Considering the improvement of efficacy of the nanodrug formulation, we further explored the changes in the genes of MCF-7/ADR before and after treatment. RNA-seq analysis revealed profound transcriptomic alterations in MCF-7/ADR cells following HA@Lip-CS-1@PBCO NPs treatment. Venn diagram in Fig.S4B identified changes of 12,208 mRNAs following treatment with HA@Lip-CS-1@PBCO NPs. According to the standard of fold change ≥ 2 fold (p ≤ 0.05), HA@Lip-CS-1@PBCO NPs caused 1689 gene upregulation and 2298 gene downregulation in MCF-7/ADR cells (Fig.S4C). Meanwhile, KEGG analysis of these genes with reverse changes revealed that HA@Lip-CS-1@PBCO NPs plays a significant role in the regulation of mitochondrial function-related PI3K-Akt pathway [46], the inflammation-related TNF, NF-κB, and MAPK pathways and oxidative stress-related HIF-1 and FoxO pathways, as well as the oxidative phosphorylation (OXPHOS) pathway (Fig. 4G). Among them, downregulation of OXPHOS-related genes (e.g., COX7C, ATP5F1D, MT-ND1, MT-ND4, and MT-ND6) strongly correlates with mitochondrial electron transport chain impairment, suggesting HA@Lip-CS-1@PBCO NPs induce oxidative stress via mitochondrial damage (Fig. 4H). Concurrent activation of HIF-1 (Fig. 4I) and FoxO pathways (Fig. 4J) further supports this hypothesis, as both pathways are redox-sensitive and amplify ROS accumulation under mitochondrial dysfunction. Heatmap analysis indicated the downregulation of antioxidant genes (NQO1, HSPA8, HSPD1, CAT) and mitochondrial fusion protein MFN1/MFN2, while upregulation of mitochondrial oxidative stress-related proteins (TNF, IL-18, IL-1β) in treated MCF-7/ADR cells (Fig. 4K). PPI analysis indicates the central role of HIF-1α, connecting MFN1/MFN2 with TNF, which is associated with Caspase-3-dependent pyroptosis (Fig. 4L). These findings collectively indicated that HA@Lip-CS-1@PBCO NPs can effectively kill MDR breast cancer cells by inducing mitochondrial oxidative stress.

HA@Lip-CS-1@PBCO NPs activate pyroptosis via oxidative stress-induced mitochondrial damage

Given that CS-1 induces pyroptosis in vitro, along with our RNA-seq data following HA@Lip-CS-1@PBCO NPs treatment, we investigated whether HA@Lip-CS-1@PBCO NPs could induce pyroptosis in MCF-7/ADR cells. The bright field images of cells treated with HA@Lip-CS-1@PBCO NPs revealed the cell swelling characteristic of pyroptotic cells (Fig. 5A).
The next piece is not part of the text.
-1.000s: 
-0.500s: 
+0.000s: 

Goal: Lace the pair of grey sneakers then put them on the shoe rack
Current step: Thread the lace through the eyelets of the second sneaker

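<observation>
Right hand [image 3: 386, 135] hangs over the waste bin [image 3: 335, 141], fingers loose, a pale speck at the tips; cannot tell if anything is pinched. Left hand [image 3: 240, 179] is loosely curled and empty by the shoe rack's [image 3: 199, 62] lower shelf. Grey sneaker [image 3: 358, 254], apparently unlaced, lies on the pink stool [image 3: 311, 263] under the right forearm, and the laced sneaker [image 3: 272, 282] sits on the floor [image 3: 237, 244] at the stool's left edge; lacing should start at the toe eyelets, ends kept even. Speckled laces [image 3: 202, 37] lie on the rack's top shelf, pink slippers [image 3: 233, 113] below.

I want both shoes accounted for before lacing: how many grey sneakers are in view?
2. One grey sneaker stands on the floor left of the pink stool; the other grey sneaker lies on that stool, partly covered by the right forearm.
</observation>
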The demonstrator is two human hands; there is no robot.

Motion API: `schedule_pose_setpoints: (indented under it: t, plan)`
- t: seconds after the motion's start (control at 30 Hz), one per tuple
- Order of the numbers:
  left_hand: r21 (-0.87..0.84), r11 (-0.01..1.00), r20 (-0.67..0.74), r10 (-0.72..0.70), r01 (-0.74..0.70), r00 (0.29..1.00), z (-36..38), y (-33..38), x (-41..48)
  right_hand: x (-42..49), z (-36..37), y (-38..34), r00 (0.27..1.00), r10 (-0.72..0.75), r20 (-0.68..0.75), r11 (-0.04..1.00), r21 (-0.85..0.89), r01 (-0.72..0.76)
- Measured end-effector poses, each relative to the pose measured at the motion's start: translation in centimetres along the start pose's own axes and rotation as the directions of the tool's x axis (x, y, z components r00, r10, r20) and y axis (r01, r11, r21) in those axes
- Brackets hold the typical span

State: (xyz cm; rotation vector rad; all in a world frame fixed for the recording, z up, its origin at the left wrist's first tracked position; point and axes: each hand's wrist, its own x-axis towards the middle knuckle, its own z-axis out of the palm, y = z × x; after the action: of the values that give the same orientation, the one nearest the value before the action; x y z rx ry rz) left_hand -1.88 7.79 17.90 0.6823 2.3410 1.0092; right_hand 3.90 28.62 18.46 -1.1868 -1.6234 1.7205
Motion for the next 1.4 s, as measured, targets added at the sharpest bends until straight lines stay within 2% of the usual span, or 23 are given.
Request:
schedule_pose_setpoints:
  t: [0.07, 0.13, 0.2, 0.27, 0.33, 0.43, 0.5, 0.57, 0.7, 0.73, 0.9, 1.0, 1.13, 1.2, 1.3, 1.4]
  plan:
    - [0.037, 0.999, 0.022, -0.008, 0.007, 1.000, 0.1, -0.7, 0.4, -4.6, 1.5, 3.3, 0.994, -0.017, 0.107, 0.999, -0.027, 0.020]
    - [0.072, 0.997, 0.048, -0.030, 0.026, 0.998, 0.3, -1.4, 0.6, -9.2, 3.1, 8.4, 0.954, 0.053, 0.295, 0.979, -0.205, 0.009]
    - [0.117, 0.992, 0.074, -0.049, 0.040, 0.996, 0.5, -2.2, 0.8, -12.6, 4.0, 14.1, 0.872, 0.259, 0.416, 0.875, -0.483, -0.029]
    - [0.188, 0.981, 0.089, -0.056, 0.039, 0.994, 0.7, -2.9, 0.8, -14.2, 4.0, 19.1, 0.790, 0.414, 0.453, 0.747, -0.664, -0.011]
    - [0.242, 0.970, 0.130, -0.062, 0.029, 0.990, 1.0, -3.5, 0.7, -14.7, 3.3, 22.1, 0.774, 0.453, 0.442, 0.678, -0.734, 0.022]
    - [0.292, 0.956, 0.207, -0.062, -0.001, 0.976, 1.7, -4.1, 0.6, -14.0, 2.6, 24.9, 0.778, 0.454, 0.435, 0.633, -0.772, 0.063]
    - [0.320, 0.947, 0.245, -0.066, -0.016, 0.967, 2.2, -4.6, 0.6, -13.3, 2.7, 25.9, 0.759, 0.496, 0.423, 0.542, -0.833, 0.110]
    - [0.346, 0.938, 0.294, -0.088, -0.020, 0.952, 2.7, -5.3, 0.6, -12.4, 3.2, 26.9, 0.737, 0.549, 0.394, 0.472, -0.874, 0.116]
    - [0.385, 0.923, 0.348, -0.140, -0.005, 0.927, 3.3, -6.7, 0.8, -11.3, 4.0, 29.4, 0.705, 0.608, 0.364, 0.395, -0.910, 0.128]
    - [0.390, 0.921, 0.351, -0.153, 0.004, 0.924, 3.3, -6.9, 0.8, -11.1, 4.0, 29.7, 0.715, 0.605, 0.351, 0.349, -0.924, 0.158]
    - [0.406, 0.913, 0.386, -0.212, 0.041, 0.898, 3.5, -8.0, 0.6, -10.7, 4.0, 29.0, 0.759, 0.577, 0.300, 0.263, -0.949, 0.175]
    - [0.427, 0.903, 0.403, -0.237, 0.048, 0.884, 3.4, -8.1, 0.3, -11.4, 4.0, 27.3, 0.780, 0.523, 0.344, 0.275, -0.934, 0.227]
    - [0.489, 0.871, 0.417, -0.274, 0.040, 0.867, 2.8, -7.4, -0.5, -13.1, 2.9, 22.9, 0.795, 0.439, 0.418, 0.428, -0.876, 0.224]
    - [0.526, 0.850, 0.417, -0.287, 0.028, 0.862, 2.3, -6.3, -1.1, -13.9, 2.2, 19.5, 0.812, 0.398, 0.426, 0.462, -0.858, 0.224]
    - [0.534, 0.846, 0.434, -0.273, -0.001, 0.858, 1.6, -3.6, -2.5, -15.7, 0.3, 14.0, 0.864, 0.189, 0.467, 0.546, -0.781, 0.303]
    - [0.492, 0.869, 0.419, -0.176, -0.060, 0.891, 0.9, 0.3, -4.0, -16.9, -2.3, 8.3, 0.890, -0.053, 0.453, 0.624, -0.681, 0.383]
Furthermore, the staining result of T11 dyes, which can discriminate ruptured cell membrane from normal cell membrane, exhibited obvious membrane damage, cell swelling, and content leakage in MCF-7/ADR cells treated with HA@Lip-CS-1@PBCO NPs (Fig. 5A). TEM corroborated these findings, demonstrating significant plasma membrane damage in the HA@Lip-CS-1@PBCO NPs group (Fig. 5B). Consistent with membrane disruption, PI staining—which selectively labels cells with compromised membranes—showed markedly increased fluorescence intensity in HA@Lip-CS-1@PBCO NPs-treated cells compared to PBS group (Fig. 5C). As plasma membrane integrity loss facilitates the release of cytosolic contents, we quantified lactate dehydrogenase (LDH) release, a hallmark of pyroptotic cytotoxicity. HA@Lip-CS-1@PBCO NPs treatment resulted in a significant elevation of LDH release (10.3 ± 2.3-fold increase relative to PBS group), confirming successful pyroptosis induction (Fig. 5D). Subsequently, we examined whether HA@Lip-CS-1@PBCO NPs-induced pyroptosis was dependent on the activation of caspase-3/GSDME pathway. This result was similar to the Fig. 1 and RNA-seq data showing that HA@Lip-CS-1@PBCO NPs-activated caspase-3 triggers pyroptosis by cleaving GSDME (Fig. 5E).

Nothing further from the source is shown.